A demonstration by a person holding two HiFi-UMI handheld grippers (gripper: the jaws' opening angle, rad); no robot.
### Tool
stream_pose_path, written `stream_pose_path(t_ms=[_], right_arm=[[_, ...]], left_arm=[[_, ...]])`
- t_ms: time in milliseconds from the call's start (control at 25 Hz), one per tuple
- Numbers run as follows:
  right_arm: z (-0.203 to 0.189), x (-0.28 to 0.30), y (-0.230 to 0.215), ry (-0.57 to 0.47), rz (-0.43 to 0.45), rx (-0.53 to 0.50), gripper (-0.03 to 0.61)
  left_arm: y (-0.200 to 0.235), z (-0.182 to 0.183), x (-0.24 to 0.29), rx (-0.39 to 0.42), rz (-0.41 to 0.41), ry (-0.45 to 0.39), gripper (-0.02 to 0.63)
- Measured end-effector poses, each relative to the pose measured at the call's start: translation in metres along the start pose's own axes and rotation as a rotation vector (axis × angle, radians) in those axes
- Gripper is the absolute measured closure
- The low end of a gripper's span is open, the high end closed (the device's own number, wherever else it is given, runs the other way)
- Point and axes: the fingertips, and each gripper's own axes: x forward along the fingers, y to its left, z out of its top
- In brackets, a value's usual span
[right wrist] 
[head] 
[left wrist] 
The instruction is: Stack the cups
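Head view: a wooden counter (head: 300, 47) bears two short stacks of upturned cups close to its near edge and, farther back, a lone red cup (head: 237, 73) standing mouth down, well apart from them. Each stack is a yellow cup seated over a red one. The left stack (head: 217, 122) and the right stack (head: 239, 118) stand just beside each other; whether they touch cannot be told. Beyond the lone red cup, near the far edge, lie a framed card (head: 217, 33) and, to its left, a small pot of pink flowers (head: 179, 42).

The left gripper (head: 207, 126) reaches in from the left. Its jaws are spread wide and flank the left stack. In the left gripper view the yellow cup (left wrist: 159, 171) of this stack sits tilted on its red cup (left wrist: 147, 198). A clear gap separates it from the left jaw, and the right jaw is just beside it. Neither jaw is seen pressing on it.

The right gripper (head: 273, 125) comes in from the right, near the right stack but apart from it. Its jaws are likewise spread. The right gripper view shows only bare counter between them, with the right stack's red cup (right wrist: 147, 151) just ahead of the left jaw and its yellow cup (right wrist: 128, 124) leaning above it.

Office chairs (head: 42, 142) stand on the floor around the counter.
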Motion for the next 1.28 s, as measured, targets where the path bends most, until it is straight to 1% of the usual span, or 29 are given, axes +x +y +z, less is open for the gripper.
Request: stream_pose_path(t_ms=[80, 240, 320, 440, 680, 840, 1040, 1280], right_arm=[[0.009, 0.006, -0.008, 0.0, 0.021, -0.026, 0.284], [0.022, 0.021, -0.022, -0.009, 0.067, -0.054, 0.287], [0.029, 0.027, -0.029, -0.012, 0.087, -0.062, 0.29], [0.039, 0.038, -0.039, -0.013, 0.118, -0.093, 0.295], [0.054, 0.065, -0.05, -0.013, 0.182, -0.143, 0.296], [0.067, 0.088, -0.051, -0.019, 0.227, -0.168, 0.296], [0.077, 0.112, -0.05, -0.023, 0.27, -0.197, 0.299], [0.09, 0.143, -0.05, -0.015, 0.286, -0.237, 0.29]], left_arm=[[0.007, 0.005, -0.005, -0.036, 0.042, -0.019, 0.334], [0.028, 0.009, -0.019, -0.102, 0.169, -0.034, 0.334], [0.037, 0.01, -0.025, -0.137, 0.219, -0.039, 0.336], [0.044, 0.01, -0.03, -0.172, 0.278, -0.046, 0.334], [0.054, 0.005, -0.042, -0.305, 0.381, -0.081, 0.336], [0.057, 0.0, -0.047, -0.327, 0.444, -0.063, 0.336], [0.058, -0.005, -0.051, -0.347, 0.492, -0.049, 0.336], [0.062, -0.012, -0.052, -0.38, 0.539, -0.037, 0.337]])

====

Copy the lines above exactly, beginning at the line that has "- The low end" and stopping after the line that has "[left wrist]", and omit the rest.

- The low end of a gripper's span is open, the high end closed (the device's own number, wherever else it is given, runs the other way)
- Point and axes: the fingertips, and each gripper's own axes: x forward along the fingers, y to its left, z out of its top
- In brackets, a value's usual span
[right wrist] 
[head] 
[left wrist] 

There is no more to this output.